» **Task prompt**
From the listing below, reproduce word for word the part that opens with the line containing "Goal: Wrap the" and closes with the line containing "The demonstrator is"; reproduce nothing else.

» **Supplied information**
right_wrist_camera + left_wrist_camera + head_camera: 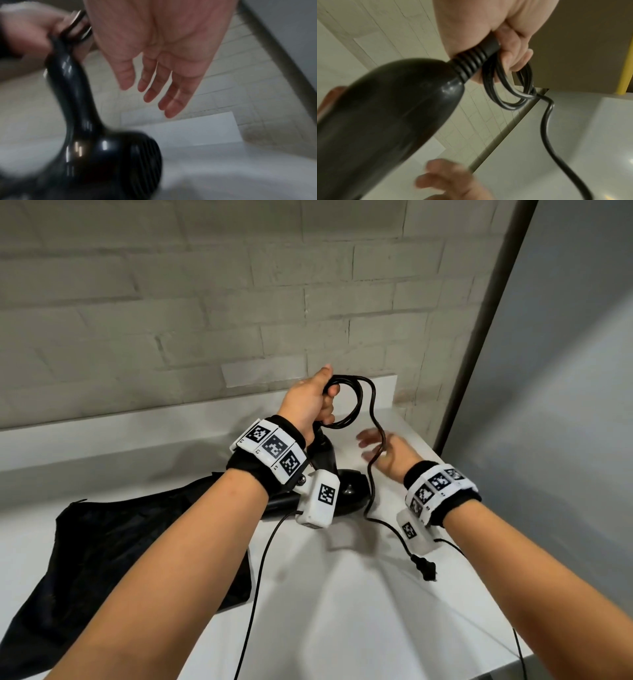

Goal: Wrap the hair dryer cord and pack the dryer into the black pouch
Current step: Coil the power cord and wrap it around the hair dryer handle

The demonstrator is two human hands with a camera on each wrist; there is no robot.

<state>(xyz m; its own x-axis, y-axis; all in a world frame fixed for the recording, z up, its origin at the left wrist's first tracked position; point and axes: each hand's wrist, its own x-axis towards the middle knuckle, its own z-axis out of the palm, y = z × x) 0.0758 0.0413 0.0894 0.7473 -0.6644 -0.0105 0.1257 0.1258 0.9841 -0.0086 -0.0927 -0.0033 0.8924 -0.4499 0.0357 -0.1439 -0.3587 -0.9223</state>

» **Response for this exercise**
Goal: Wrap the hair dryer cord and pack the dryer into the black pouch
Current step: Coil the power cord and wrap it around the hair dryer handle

The demonstrator is two human hands with a camera on each wrist; there is no robot.

This concludes the answer to the exercise.